Problem to solve: Reproduce, exactly and in full, only the lines below from the one containing "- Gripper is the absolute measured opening" through the one containing "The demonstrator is".

########################################

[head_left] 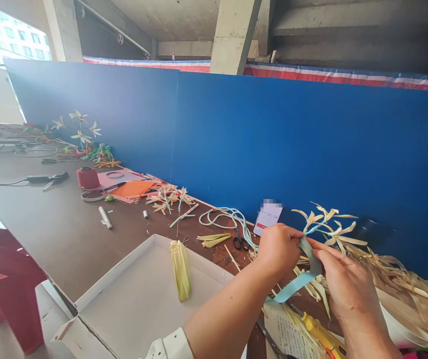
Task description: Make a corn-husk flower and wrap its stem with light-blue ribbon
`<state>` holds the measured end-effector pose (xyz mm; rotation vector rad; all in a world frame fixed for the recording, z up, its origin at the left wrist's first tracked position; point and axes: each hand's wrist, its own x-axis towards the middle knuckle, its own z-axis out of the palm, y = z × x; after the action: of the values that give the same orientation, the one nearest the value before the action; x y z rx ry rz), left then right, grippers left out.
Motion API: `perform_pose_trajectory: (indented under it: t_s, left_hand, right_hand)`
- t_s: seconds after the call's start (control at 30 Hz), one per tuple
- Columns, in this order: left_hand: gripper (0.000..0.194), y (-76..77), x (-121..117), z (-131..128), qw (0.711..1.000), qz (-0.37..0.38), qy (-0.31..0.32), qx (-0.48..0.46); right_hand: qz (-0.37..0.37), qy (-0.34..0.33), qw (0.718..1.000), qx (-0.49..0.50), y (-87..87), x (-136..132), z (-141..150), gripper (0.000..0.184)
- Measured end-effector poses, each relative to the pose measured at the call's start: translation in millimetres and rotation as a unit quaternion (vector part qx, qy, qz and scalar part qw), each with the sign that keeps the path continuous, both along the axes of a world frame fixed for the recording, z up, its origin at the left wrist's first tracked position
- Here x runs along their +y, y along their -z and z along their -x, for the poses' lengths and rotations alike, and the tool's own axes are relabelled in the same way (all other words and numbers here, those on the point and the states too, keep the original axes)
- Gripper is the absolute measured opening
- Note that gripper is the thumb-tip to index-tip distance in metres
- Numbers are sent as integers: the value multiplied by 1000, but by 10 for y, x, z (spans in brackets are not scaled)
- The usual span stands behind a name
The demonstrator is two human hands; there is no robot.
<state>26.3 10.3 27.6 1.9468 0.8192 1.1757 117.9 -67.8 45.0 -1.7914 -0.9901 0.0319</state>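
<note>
Both my hands meet at the stem of a pale husk flower spray (339, 233), whose petals fan out up and to the right. My left hand (280, 247) pinches the stem, fingers closed. Just beside it, my right hand (350, 281) is closed with thumb and fingertips on the stem end and the pale blue tape (294, 288). From the fingers the tape curls down and to the left over the table. Part of the stem is hidden behind the fingers. Loose husk strips (313, 289) lie beneath the hands.
A white box lid (112, 304) holding a corn husk (181, 274) sits at front left. Near the blue partition (303, 144) lie black-handled scissors (240, 243), a blue cord (214, 215) and a phone (268, 218). A yellow glue gun (317, 331) lies under my hands.
</note>
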Motion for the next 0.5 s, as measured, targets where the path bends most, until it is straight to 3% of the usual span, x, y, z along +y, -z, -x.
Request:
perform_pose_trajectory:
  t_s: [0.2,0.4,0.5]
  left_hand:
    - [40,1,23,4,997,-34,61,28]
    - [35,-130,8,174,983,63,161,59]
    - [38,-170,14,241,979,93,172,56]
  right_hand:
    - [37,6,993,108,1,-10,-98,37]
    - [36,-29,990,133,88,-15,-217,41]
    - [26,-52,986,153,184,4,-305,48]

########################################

Answer to this exercise:
- Gripper is the absolute measured opening
- Note that gripper is the thumb-tip to index-tip distance in metres
- Numbers are sent as integers: the value multiplied by 1000, but by 10 for y, x, z (spans in brackets are not scaled)
- The usual span stands behind a name
The demonstrator is two human hands; there is no robot.

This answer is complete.